Exercise description:
After locating "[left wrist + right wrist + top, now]" in the listing below, copy that line and each one after it exactly, ending with the line that has "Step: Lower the".

↓

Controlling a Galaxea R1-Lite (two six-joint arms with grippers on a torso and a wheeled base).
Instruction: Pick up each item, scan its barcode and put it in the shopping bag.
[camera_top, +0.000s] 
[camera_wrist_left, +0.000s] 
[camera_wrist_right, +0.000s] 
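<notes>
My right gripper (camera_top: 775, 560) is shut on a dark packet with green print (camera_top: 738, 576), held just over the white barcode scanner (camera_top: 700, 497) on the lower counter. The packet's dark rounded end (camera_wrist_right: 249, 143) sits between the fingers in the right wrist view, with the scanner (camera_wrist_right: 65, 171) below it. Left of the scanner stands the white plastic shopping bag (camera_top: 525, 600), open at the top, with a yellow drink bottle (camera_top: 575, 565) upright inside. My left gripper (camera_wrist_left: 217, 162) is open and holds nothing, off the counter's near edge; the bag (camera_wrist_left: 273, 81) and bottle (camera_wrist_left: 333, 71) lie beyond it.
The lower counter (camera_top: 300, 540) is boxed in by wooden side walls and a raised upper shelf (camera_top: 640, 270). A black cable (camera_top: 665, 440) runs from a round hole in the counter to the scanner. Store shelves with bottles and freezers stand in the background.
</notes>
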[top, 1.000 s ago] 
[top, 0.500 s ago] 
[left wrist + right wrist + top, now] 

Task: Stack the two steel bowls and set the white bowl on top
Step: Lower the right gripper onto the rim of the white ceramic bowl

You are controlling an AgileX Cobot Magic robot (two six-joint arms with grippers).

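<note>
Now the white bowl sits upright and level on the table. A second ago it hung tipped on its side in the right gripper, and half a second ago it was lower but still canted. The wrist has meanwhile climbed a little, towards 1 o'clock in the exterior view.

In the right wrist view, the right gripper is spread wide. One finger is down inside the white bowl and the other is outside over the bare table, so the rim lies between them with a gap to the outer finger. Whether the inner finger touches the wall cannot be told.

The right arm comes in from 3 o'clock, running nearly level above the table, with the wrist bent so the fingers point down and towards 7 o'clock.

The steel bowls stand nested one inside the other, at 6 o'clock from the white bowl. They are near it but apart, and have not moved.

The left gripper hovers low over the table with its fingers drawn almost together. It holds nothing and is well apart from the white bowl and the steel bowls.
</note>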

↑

Response:
[left wrist + right wrist + top, now] 

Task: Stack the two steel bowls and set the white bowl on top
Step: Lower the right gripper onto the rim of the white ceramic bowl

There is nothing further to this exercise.